Example 2: Design of the “smart” solution primer with no invasion competency
[0114] Percentage of duplicate reads is an important parameter in the evaluation of sequencing performance. Several factors can cause the generation of duplicate colonies as showing in Figure 5. Some are due to system issues, such as library diversity (PCR
duplicates), and re-seeding of free strands/tiny clusters along with unstable PAZAM layers on the flow cell. Some are ascribed to the re-seeding of the not anchored strands in both clustering strategies. In surface bridge clustering strategy, the initial extended copy strand can easily bridge over to the surface primers, leaving the free strands of the initial template. In the current hybrid clustering methodology, free strands would not be generated from the seeded template, but instead, result from the invasion of the solution primers. To avoid duplicates from the free strands’ re-seeding, the hybrid clustering approach is designed with “smart” solution primers, which can only hyb/extend, but have reduced or no invasion capability (Figures 6A-6B).

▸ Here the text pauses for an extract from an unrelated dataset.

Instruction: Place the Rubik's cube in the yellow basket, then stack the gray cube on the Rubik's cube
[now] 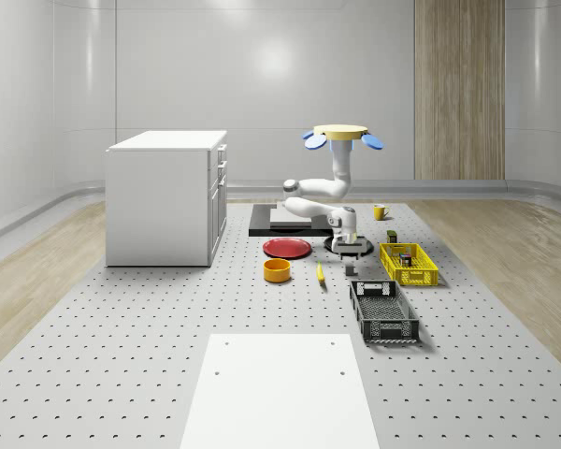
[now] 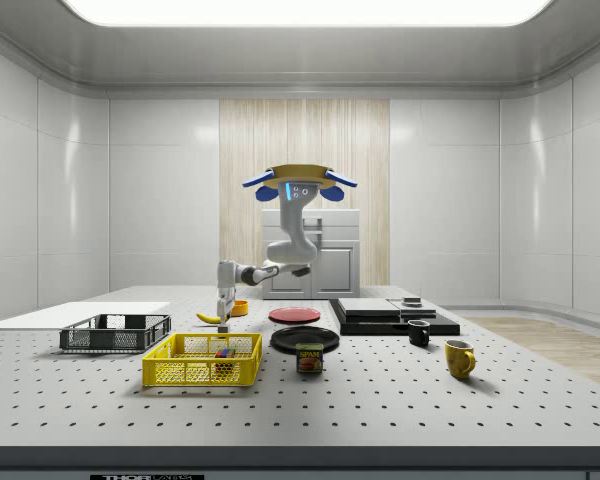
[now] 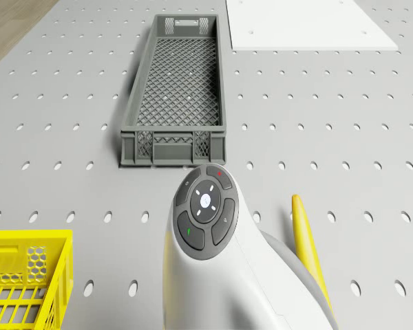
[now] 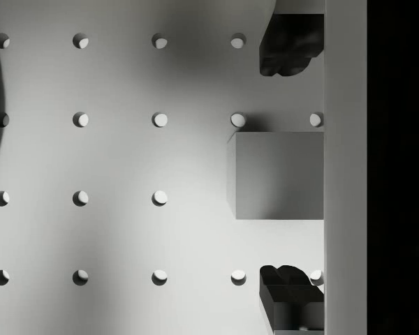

[0115] In one embodiment, the clustering method is based on recombinase polymerase amplification (RPA) and it has been reported that the optimized length for RPA primers should be 30-35 bases long for the optimal formation of recombinase/primer filaments, with longer primers not being recommended. A hypothesis comes out that shortening the length of the primers may avoid the filament formation between recombinase and primer, and consequently lower or prevent invasion capability of the solution primers. Solutionbased invasion and hyb/extension assays have been employed to test this hypothesis. Sequences of the primer at 10 (TACGGCGACC) (SEQ ID NO: 5), 13 (GGCGACCACCGAG) (SEQ ID NO: 6) and 15 (ACGGCGACCACCGAG) (SEQ ID NO: 7) bp length have been selected from 29 bp sequence of P5 primer. The scheme and the corresponding results of the invasion and hyb/extension of primers with different length are shown in the Figure 7, demonstrating lower invasion and faster hyb/extension of the shorter solution primers.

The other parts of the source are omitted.